Das Wohnungsrecht nach § 1093 BGB – umgangssprachlich oft „Wohnrecht“ genannt – ist eine beschränkte persönliche Dienstbarkeit. Es berechtigt dazu, ein Gebäude oder einen Gebäudeteil unter Ausschluss des Eigentümers selbst zu bewohnen. Familienangehörige sowie Pflege- und Bedienungspersonal dürfen mit aufgenommen werden (§ 1093 Abs. 2 BGB).

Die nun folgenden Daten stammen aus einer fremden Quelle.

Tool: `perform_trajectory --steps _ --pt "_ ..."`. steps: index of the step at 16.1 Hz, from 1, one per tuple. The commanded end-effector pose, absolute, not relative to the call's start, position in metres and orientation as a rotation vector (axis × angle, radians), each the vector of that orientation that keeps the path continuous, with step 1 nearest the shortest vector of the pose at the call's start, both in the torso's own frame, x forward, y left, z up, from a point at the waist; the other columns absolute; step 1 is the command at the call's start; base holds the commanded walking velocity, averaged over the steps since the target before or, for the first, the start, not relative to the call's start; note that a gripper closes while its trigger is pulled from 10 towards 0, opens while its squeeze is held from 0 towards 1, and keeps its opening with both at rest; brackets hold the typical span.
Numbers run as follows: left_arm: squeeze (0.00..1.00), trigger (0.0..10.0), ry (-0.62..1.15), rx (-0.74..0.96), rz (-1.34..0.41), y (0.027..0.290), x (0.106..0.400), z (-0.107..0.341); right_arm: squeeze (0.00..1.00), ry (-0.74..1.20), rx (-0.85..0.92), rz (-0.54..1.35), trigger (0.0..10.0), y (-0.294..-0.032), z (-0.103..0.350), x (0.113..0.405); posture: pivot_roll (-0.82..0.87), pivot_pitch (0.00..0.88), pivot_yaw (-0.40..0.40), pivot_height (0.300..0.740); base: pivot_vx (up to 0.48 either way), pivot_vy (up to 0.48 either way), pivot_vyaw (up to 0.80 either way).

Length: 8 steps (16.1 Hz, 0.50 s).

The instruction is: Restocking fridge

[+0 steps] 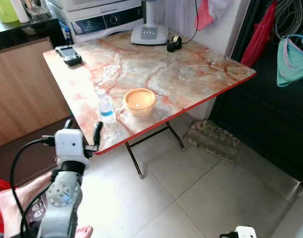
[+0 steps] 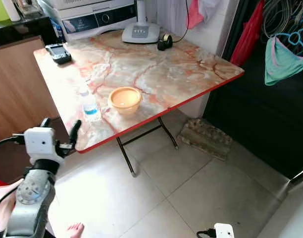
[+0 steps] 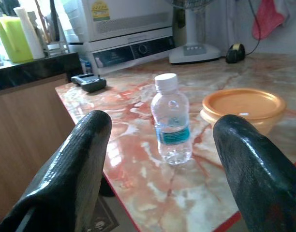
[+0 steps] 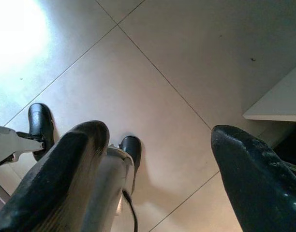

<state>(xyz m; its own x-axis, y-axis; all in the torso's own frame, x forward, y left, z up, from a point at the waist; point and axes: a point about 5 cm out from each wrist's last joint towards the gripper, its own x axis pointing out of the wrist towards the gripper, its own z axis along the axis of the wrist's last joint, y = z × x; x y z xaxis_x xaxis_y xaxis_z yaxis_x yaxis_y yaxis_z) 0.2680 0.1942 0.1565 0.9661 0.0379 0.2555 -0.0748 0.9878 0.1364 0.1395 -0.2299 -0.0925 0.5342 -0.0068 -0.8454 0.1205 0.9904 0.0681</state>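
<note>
Standing upright near the edge of the marble-patterned folding table (image 1: 191, 74), the small clear plastic water bottle (image 1: 106, 105) waits beside the orange lidded bowl (image 1: 139, 100). Left gripper (image 1: 83, 133) faces it wide open, empty, probably for grasping; right gripper (image 4: 157, 159) hangs open over the floor.

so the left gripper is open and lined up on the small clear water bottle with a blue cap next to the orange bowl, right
Nearly: the small clear water bottle has a white cap, not blue, as the left wrist view shows. The left gripper is open, lined up on it, beside the orange lidded bowl.
</note>
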Motion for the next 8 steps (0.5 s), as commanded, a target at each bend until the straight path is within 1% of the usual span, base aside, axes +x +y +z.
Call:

Anders als der Nießbrauch berechtigt das Wohnungsrecht nur zur Eigennutzung: Eine Vermietung ist ohne besondere Gestattung des Eigentümers nicht zulässig. Das Recht ist nicht übertragbar, nicht vererblich und erlischt mit dem Tod des Berechtigten. Gesichert wird es durch Eintragung in Abteilung II des Grundbuchs – idealerweise an erster Rangstelle, damit es auch in einer Zwangsversteigerung bestehen bleibt.

Bei der Immobilienverrentung ist der Verkauf mit lebenslangem Wohnungsrecht ein Standardmodell: Der kapitalisierte Wert des Wohnungsrechts, berechnet aus ortsüblicher Miete und statistischer Lebenserwartung, wird vom Kaufpreis abgezogen.